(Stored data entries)
****************
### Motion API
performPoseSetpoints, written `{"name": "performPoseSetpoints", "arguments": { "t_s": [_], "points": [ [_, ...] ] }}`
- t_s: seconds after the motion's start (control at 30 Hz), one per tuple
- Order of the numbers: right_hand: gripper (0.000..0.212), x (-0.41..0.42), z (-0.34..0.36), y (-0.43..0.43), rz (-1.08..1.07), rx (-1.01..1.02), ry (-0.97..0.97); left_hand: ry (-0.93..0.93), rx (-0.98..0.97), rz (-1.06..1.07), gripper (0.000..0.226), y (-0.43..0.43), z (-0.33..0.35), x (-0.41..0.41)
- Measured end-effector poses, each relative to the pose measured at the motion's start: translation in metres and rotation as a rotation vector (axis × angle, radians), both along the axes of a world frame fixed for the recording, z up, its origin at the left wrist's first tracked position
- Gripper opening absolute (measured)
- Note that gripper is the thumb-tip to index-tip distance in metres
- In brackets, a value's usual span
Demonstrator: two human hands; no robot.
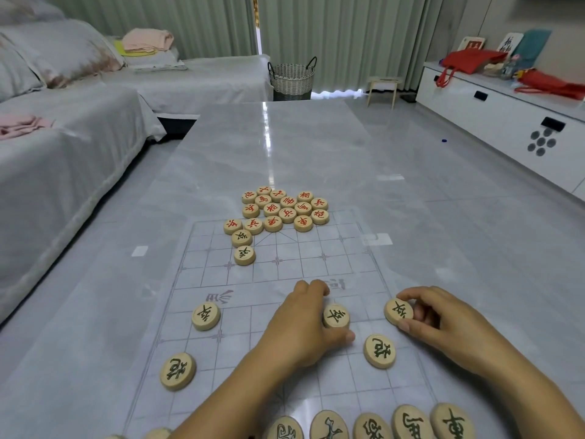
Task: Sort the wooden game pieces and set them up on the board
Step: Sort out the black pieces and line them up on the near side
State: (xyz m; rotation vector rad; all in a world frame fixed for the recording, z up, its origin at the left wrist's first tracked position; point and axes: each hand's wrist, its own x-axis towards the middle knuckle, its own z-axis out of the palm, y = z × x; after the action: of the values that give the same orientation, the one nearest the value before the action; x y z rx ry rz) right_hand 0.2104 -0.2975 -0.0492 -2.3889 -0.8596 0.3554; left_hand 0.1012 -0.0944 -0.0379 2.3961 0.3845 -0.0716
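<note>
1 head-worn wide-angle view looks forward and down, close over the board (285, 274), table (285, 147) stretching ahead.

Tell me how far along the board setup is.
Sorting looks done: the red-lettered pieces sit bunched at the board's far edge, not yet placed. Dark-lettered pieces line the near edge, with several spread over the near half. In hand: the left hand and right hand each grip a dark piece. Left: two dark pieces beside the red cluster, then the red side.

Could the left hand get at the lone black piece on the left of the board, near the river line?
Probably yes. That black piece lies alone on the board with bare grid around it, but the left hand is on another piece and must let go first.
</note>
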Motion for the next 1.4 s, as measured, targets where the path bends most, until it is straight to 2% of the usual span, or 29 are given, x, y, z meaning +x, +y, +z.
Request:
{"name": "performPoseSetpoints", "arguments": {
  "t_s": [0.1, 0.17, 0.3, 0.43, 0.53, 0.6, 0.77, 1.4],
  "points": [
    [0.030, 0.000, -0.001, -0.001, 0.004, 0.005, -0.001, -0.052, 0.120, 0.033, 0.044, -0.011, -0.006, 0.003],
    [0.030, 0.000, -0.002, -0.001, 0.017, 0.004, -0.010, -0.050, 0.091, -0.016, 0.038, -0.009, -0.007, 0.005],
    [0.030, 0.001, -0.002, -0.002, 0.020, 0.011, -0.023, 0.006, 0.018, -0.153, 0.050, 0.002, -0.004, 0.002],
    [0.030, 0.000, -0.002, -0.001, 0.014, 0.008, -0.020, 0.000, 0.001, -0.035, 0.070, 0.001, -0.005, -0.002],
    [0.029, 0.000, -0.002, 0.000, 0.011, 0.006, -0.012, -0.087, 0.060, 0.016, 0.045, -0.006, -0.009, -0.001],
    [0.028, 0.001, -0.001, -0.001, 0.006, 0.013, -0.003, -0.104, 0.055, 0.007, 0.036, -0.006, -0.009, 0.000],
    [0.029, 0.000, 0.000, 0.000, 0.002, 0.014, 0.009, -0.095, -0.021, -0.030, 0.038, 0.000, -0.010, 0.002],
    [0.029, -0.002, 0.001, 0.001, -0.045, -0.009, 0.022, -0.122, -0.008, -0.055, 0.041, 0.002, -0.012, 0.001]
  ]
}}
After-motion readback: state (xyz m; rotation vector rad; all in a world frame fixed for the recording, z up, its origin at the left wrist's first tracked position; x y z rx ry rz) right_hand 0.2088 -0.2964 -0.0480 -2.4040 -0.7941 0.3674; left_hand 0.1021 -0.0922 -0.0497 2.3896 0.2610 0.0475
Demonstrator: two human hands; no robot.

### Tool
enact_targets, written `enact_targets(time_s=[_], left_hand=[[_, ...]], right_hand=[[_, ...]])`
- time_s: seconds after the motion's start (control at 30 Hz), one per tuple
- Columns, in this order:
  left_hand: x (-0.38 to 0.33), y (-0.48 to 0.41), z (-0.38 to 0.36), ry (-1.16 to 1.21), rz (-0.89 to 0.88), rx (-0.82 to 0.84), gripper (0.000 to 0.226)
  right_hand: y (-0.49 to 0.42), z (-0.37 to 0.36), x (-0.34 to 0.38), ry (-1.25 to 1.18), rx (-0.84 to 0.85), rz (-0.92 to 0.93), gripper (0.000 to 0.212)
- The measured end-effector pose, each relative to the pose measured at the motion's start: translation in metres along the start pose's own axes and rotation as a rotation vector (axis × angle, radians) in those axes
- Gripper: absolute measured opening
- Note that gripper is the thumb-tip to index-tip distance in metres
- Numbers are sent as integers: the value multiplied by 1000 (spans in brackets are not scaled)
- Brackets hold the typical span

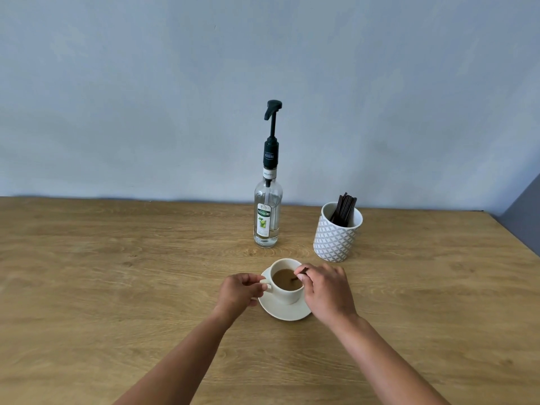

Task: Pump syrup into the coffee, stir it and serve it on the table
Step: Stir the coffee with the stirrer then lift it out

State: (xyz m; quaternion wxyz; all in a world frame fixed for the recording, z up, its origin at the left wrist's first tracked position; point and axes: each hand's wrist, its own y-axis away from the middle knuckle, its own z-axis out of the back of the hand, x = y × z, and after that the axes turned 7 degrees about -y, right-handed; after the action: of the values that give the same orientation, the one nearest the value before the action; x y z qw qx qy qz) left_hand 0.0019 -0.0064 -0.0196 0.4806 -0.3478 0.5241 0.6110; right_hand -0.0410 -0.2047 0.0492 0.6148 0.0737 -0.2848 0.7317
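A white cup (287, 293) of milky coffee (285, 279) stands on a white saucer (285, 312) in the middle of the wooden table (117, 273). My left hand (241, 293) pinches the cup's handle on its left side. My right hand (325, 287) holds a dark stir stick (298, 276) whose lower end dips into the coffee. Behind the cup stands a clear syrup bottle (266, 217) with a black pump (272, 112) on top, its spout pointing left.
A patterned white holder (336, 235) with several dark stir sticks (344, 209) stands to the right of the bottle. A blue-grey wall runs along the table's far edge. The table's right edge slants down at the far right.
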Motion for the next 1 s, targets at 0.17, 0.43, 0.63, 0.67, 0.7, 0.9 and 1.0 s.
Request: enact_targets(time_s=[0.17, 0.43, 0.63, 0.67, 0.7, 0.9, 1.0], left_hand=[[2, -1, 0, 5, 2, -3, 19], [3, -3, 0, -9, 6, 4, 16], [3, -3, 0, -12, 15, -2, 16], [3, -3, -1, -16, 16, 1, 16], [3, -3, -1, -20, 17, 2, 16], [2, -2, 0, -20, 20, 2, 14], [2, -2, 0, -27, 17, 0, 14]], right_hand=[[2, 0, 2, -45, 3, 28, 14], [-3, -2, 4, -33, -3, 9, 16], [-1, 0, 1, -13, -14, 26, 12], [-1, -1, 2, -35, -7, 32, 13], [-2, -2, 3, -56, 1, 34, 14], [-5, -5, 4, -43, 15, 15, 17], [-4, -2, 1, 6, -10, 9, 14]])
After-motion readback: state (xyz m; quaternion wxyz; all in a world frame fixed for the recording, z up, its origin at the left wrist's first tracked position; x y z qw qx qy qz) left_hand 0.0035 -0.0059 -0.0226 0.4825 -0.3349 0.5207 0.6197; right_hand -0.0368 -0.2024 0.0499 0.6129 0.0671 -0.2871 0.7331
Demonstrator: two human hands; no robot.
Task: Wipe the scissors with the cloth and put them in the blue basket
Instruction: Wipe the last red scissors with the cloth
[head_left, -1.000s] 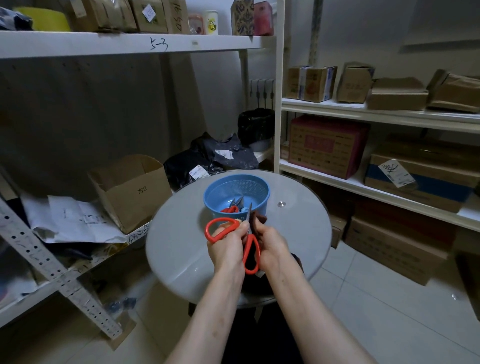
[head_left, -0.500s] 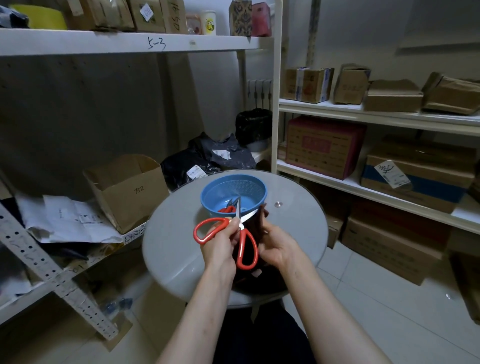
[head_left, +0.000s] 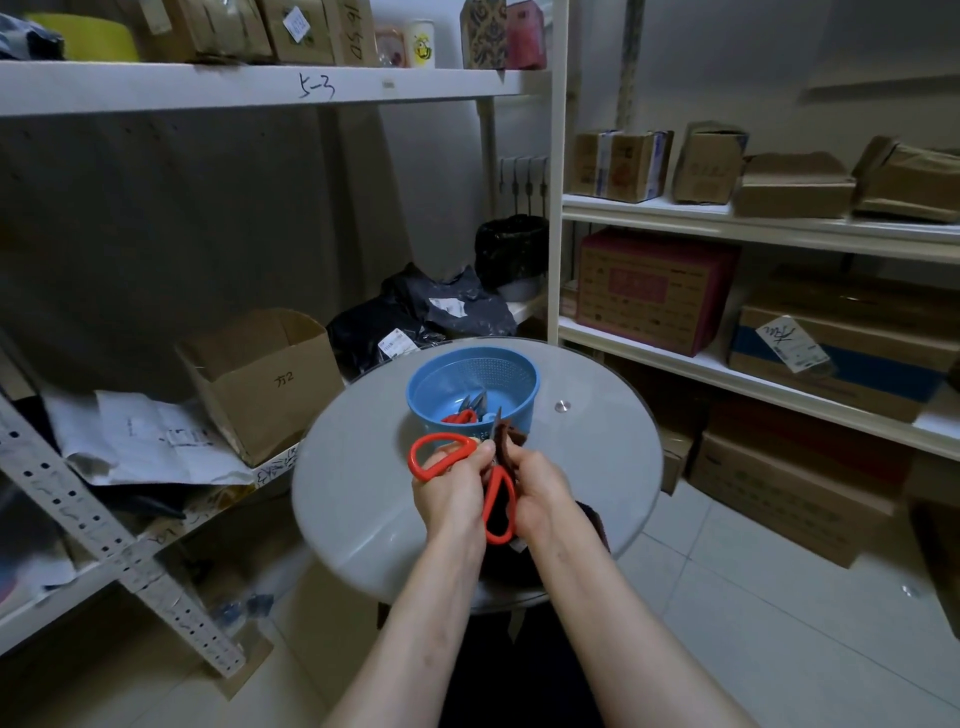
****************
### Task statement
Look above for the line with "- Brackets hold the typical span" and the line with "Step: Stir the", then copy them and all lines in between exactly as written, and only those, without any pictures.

### Result below
- Brackets hold the typical span


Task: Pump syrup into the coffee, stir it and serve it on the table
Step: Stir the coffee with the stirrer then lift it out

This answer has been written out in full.